Vas a una cafetería insustancial
para pedir un café anodino, te diriges hasta aquella mesa útil que seguramente estará coja, te sientas mirando hacia la calle y esperas esa llamada, el pensamiento, la solución del día.
Oyes una voz masculina, madura, de dicción marcada: «Este es mi conflicto, entender cómo el hombre creador pasa a la poética de las ideas…».
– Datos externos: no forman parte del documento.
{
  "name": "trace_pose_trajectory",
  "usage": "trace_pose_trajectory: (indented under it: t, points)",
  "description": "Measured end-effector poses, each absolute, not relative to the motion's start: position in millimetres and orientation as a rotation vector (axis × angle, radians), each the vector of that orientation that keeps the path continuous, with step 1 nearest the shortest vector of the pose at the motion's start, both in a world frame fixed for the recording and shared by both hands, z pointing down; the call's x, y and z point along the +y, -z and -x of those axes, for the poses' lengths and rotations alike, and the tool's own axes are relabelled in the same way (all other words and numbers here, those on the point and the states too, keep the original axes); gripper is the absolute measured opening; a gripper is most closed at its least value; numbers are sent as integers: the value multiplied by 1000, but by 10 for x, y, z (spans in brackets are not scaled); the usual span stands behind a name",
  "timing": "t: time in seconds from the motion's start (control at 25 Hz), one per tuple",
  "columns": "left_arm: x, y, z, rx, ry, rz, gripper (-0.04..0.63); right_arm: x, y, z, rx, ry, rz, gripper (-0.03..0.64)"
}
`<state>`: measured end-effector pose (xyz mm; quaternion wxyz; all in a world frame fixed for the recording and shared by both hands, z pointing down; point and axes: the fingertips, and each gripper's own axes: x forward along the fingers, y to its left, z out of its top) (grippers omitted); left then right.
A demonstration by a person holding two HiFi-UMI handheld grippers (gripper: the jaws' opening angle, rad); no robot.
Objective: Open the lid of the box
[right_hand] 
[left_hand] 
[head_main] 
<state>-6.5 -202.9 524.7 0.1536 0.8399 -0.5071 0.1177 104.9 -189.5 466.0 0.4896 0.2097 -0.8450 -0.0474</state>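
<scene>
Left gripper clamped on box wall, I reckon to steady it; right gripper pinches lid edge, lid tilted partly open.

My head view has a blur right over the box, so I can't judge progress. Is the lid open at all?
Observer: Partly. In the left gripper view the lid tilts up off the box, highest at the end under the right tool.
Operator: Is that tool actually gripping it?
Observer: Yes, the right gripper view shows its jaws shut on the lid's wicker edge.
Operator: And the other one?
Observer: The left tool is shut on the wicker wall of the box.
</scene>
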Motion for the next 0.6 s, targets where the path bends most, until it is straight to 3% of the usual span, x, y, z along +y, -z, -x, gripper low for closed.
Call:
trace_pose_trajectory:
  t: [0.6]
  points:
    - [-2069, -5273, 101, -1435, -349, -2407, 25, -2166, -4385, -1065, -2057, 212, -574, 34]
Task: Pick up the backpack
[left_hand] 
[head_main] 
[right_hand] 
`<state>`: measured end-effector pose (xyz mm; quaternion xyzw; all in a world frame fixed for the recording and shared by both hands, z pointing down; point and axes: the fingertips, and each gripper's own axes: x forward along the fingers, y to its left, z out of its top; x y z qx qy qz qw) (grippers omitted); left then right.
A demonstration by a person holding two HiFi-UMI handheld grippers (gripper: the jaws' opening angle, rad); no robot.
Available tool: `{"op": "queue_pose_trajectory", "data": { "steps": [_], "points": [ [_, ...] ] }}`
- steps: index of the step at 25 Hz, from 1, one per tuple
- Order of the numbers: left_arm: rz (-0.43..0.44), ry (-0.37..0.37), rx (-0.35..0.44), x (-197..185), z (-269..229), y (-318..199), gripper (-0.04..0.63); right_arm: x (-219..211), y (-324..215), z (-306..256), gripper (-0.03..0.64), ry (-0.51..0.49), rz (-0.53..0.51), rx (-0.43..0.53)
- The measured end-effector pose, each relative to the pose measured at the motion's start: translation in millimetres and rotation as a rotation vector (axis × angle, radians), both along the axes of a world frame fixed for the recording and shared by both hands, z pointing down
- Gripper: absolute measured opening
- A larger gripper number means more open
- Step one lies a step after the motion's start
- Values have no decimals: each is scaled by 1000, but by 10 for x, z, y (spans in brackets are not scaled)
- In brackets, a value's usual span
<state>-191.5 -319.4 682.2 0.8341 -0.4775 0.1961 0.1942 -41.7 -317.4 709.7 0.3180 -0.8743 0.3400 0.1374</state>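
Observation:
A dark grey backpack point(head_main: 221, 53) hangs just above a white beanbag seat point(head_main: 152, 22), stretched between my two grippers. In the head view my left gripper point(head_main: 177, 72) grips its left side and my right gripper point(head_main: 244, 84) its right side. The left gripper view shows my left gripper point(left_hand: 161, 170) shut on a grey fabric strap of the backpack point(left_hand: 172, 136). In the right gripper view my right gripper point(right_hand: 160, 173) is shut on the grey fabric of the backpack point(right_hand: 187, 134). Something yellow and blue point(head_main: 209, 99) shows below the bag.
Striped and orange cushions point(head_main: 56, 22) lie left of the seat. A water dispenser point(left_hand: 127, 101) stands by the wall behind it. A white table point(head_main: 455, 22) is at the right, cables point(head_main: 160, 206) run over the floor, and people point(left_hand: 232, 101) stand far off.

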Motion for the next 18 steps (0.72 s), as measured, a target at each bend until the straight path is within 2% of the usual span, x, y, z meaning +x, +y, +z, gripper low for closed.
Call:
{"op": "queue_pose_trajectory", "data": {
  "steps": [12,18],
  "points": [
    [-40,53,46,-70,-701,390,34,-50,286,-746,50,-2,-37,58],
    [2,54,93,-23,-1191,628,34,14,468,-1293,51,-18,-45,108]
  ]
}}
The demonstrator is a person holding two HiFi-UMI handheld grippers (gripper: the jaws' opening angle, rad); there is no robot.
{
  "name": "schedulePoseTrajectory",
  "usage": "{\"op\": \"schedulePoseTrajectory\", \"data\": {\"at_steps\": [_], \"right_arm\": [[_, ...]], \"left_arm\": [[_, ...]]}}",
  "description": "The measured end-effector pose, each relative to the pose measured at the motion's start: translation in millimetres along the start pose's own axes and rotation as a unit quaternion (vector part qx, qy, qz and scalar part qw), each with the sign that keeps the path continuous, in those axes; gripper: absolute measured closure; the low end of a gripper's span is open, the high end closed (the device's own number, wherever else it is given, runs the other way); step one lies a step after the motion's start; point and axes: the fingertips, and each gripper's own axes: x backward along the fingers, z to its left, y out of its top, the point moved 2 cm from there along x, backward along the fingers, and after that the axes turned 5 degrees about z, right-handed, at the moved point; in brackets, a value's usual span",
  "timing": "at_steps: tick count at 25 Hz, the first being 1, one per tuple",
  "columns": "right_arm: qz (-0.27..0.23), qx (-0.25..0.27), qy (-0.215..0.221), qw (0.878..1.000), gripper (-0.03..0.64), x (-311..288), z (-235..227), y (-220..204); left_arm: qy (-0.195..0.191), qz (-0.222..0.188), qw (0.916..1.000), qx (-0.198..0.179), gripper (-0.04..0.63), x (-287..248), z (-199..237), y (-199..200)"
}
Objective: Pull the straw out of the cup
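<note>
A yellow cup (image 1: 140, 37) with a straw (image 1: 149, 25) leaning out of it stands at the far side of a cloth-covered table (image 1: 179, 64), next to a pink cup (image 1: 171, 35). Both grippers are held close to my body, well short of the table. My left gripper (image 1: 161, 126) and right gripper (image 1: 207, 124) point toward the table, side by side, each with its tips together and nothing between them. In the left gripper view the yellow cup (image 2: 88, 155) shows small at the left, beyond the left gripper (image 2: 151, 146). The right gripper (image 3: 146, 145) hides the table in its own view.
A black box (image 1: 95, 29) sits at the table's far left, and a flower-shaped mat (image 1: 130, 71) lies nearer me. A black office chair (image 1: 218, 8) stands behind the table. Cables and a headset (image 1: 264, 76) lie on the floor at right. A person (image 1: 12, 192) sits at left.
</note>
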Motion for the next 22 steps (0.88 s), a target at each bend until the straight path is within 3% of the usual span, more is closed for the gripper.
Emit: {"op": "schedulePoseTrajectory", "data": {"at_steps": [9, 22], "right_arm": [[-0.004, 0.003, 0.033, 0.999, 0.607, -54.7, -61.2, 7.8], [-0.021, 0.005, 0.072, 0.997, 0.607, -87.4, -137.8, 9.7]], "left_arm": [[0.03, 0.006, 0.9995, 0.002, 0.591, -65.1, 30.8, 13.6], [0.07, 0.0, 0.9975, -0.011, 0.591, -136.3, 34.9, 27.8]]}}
Explayas las órbitas y prestas atencion:
—¿Eso le persigue, maestro? ―Sí, Juan —contesta a alguien más joven―. La razón es la voz de mi conciencia escuchando el eco de la de terceros. Un creador debe llegar a la poética de la sociedad, una sociedad vibrante. No puede trabajar para una sociedad en crisis.
Abro la aplicación PureWriter y trato de verter lo que escucho:
―El lenguaje y la literatura enriquecen el poema —continúa, como respuesta a no sé qué pregunta―. La literatura es otra forma de entender el poema… Solo Unamuno aborda poesía y pensamiento.
Yo quería formar parte del diálogo, meterme en esas mareas. Pero no eran las mías. Por un momento especulé con que tal pensamiento escucharía esa llamada, el útil, la solución del día.
Pero apenas se relaciona para que hace un rato me encontrara con estas notas y, en la nueva cafetería insignificante de mi ahora, vaciada y vencida, escribiera ―sobre otra mesa coja― párrafos que ahora leemos y no saben a nada.
¿Quiénes eran maestro y discípulo? Ah, no lo sé, me marché sin mirar.